## [Your instructions]
A faithful copy of the entire listing is what is needed.

━━━━━ Data segment

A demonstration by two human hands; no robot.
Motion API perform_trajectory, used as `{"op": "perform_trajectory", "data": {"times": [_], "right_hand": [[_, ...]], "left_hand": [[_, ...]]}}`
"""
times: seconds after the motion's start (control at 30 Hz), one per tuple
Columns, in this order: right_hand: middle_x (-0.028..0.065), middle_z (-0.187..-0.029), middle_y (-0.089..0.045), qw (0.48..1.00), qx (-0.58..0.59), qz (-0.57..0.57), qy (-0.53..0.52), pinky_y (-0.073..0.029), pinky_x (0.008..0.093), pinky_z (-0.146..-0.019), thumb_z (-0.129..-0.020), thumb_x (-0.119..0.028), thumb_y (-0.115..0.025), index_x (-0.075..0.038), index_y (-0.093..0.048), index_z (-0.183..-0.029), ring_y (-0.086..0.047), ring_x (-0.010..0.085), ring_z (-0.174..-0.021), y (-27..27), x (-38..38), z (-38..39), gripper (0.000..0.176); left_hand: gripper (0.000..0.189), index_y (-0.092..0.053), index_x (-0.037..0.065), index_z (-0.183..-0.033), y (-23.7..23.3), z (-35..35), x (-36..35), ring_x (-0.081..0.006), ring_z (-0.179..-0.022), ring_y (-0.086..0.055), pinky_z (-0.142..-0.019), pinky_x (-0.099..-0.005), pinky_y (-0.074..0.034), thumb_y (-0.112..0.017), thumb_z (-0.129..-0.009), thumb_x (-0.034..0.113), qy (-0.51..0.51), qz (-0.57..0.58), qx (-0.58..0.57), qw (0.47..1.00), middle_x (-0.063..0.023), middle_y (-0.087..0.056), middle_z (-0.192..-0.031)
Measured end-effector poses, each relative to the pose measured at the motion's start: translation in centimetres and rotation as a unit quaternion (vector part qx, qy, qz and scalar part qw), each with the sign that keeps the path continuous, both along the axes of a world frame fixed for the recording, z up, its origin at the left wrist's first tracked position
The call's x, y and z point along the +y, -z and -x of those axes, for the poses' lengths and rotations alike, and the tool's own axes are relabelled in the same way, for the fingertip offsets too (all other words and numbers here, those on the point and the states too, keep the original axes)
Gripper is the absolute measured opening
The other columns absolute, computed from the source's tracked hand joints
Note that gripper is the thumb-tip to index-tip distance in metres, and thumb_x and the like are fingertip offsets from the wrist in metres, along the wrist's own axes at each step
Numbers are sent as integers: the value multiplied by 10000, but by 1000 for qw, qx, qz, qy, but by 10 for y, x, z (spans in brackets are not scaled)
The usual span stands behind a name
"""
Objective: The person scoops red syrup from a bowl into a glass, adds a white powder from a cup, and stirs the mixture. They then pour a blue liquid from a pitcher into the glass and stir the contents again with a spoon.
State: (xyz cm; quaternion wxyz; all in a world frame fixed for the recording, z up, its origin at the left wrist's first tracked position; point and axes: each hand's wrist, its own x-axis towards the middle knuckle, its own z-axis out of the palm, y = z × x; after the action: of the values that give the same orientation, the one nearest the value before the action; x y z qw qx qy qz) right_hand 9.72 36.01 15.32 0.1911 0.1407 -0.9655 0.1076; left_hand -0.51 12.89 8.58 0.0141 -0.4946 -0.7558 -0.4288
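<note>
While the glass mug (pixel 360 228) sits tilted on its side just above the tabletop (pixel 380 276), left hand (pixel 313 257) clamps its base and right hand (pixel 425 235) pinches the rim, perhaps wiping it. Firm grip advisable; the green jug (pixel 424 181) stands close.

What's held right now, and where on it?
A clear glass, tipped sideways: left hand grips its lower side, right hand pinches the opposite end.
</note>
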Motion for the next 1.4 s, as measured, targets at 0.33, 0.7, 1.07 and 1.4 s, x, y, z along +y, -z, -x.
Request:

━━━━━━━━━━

## [Task answer]
A demonstration by two human hands; no robot.
Motion API perform_trajectory, used as `{"op": "perform_trajectory", "data": {"times": [_], "right_hand": [[_, ...]], "left_hand": [[_, ...]]}}`
"""
times: seconds after the motion's start (control at 30 Hz), one per tuple
Columns, in this order: right_hand: middle_x (-0.028..0.065), middle_z (-0.187..-0.029), middle_y (-0.089..0.045), qw (0.48..1.00), qx (-0.58..0.59), qz (-0.57..0.57), qy (-0.53..0.52), pinky_y (-0.073..0.029), pinky_x (0.008..0.093), pinky_z (-0.146..-0.019), thumb_z (-0.129..-0.020), thumb_x (-0.119..0.028), thumb_y (-0.115..0.025), index_x (-0.075..0.038), index_y (-0.093..0.048), index_z (-0.183..-0.029), ring_y (-0.086..0.047), ring_x (-0.010..0.085), ring_z (-0.174..-0.021), y (-27..27), x (-38..38), z (-38..39), gripper (0.000..0.176); left_hand: gripper (0.000..0.189), index_y (-0.092..0.053), index_x (-0.037..0.065), index_z (-0.183..-0.033), y (-23.7..23.3), z (-35..35), x (-36..35), ring_x (-0.081..0.006), ring_z (-0.179..-0.022), ring_y (-0.086..0.055), pinky_z (-0.142..-0.019), pinky_x (-0.099..-0.005), pinky_y (-0.074..0.034), thumb_y (-0.112..0.017), thumb_z (-0.129..-0.009), thumb_x (-0.034..0.113), qy (-0.51..0.51), qz (-0.57..0.58), qx (-0.58..0.57), qw (0.47..1.00), middle_x (-0.063..0.023), middle_y (-0.087..0.056), middle_z (-0.192..-0.031)
Measured end-effector poses, each relative to the pose measured at the motion's start: translation in centimetres and rotation as a unit quaternion (vector part qx, qy, qz and scalar part qw), each with the sign that keeps the path continuous, both along the axes of a world frame fixed for the recording, z up, its origin at the left wrist's first tracked position
The call's x, y and z point along the +y, -z and -x of those axes, for the poses' lengths and rotations alike, and the tool's own axes are relabelled in the same way, for the fingertip offsets too (all other words and numbers here, those on the point and the states too, keep the original axes)
Gripper is the absolute measured opening
The other columns absolute, computed from the source's tracked hand joints
Note that gripper is the thumb-tip to index-tip distance in metres, and thumb_x and the like are fingertip offsets from the wrist in metres, along the wrist's own axes at each step
Numbers are sent as integers: the value multiplied by 10000, but by 1000 for qw, qx, qz, qy, but by 10 for y, x, z (spans in brackets are not scaled)
The usual span stands behind a name
"""
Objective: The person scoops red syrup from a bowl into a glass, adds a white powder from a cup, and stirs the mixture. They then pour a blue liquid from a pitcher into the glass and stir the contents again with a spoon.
State: (xyz cm; quaternion wxyz; all in a world frame fixed for the recording, z up, its origin at the left wrist's first tracked position; point and axes: each hand's wrist, its own x-axis towards the middle knuckle, its own z-axis out of the palm, y = z × x; after the action: of the values that give the same orientation, the one nearest the value before the action; x y z qw qx qy qz) right_hand 9.72 36.01 15.32 0.1911 0.1407 -0.9655 0.1076; left_hand -0.51 12.89 8.58 0.0141 -0.4946 -0.7558 -0.4288
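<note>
While the glass mug (pixel 360 228) sits tilted on its side just above the tabletop (pixel 380 276), left hand (pixel 313 257) clamps its base and right hand (pixel 425 235) pinches the rim, perhaps wiping it. Firm grip advisable; the green jug (pixel 424 181) stands close.

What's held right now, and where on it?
A clear glass, tipped sideways: left hand grips its lower side, right hand pinches the opposite end.
</note>
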Motion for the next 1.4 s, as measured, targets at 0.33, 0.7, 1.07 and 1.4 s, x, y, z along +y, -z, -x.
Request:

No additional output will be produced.